■ Task instructions: Return all lines from the listing below in which "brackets" appears.
═════ Collected material
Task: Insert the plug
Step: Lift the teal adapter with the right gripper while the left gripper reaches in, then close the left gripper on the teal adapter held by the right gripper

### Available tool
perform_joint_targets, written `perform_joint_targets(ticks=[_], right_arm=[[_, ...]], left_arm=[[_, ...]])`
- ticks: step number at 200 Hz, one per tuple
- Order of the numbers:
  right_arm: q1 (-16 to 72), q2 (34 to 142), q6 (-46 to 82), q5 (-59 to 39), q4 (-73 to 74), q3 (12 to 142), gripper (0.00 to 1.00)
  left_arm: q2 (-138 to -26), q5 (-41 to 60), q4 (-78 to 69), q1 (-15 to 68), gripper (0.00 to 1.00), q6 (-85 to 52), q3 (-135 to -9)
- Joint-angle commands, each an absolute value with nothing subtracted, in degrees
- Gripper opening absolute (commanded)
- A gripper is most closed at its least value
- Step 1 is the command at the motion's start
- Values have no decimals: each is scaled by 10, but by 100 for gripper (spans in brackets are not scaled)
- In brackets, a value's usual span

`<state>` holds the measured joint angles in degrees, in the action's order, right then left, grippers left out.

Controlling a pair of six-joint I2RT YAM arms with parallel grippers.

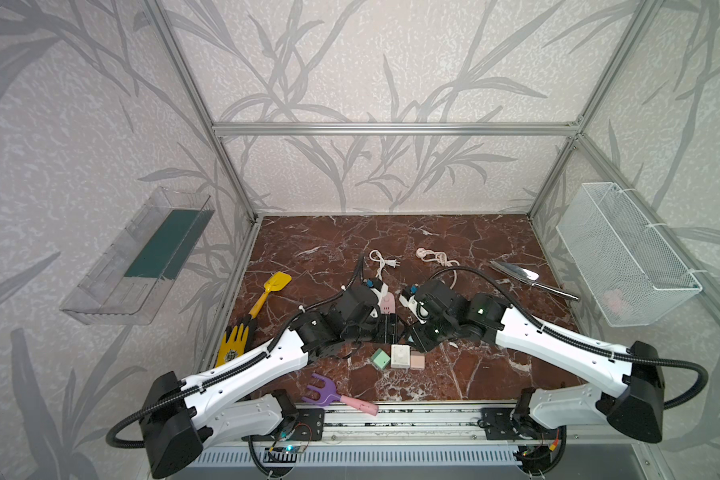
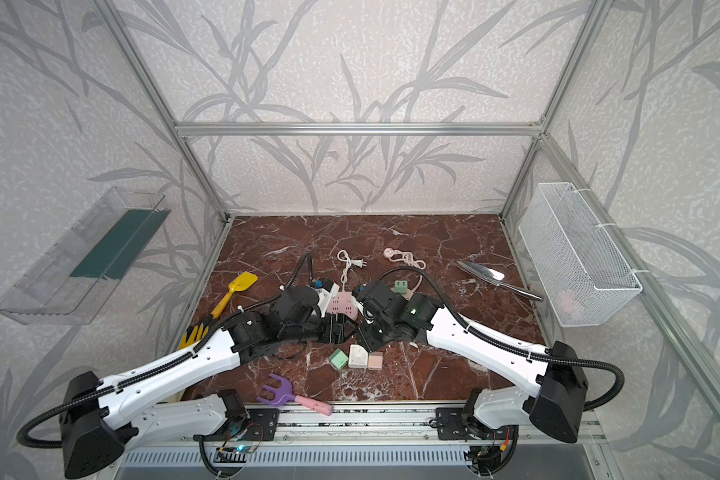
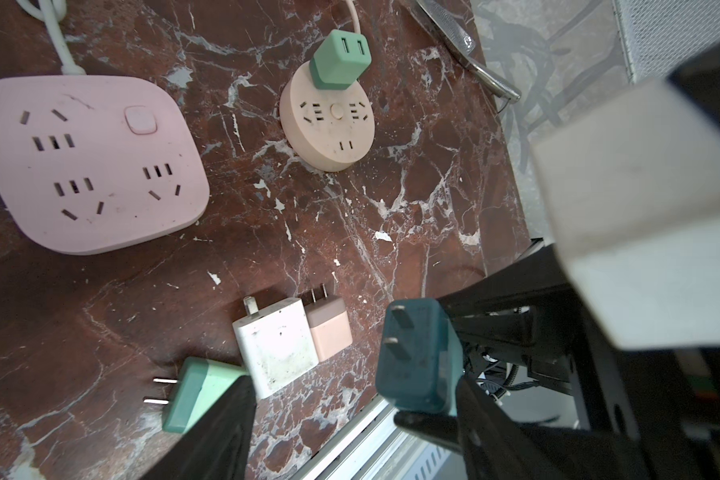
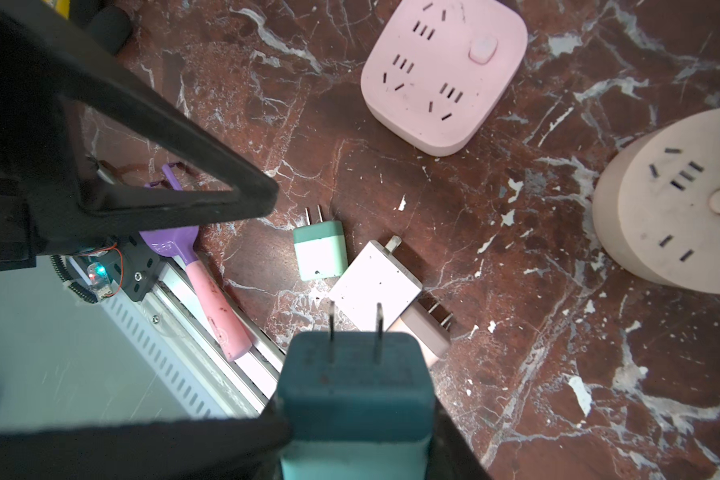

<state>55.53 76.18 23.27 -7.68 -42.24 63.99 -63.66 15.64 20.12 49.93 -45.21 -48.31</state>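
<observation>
**Hazards**

The dark teal two-prong plug (image 4: 354, 386) is held in the air over the front of the red-brown marble worktop (image 3: 391, 208). It is well apart from both sockets: the pink rounded-square socket strip (image 3: 88, 162) and the round beige socket block (image 3: 329, 124). The block already carries a mint-green cube charger (image 3: 339, 62). Insertion has not begun.

- Misalignment: if the prongs do not meet a slot pair squarely, they will likely land on the socket face and skid.
- Socket shift: neither socket appears fastened. A push off the vertical would probably slide it across the smooth marble.
- Slip in the grip: the hold is on the rear of the plug body, so insertion force may rock the plug between the fingers.
- Collision: the two end effectors are close together, and a sideways move could bring them into contact. A low path could knock the white square adapter (image 3: 275, 345), the peach adapter (image 3: 329, 328) or the mint-green plug (image 3: 196, 395) lying below.

**End effector state**

- The right end effector (image 4: 356, 432) is narrow and clamped on the plug body. The prongs point away from the wrist and are unobstructed.
- The left end effector (image 3: 329, 411) is spread wide and grips nothing. One finger lies near the held plug, but whether it touches the plug cannot be told from these views.
</observation>
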Motion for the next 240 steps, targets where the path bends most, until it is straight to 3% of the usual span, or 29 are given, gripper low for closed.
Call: perform_joint_targets(ticks=[1, 59, 177, 240], right_arm=[[559, 738, 217, -87, -388, 637, 0], [560, 723, 202, -68, -366, 632, 0], [566, 732, 205, -39, -349, 650, 0], [566, 739, 211, -23, -329, 652, 0]], left_arm=[[-627, 222, 152, 484, 74, -478, -467], [-633, 344, 63, 448, 65, -542, -429], [-657, 376, 21, 447, 48, -569, -414], [-671, 393, -3, 447, 27, -584, -401]])
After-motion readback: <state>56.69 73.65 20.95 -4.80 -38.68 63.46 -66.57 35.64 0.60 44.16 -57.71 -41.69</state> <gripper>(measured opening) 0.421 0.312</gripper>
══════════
■ Your solution:
- Values have no decimals: each is scaled by 10, but by 100 for gripper (spans in brackets are not scaled)
- In brackets, a value's usual span

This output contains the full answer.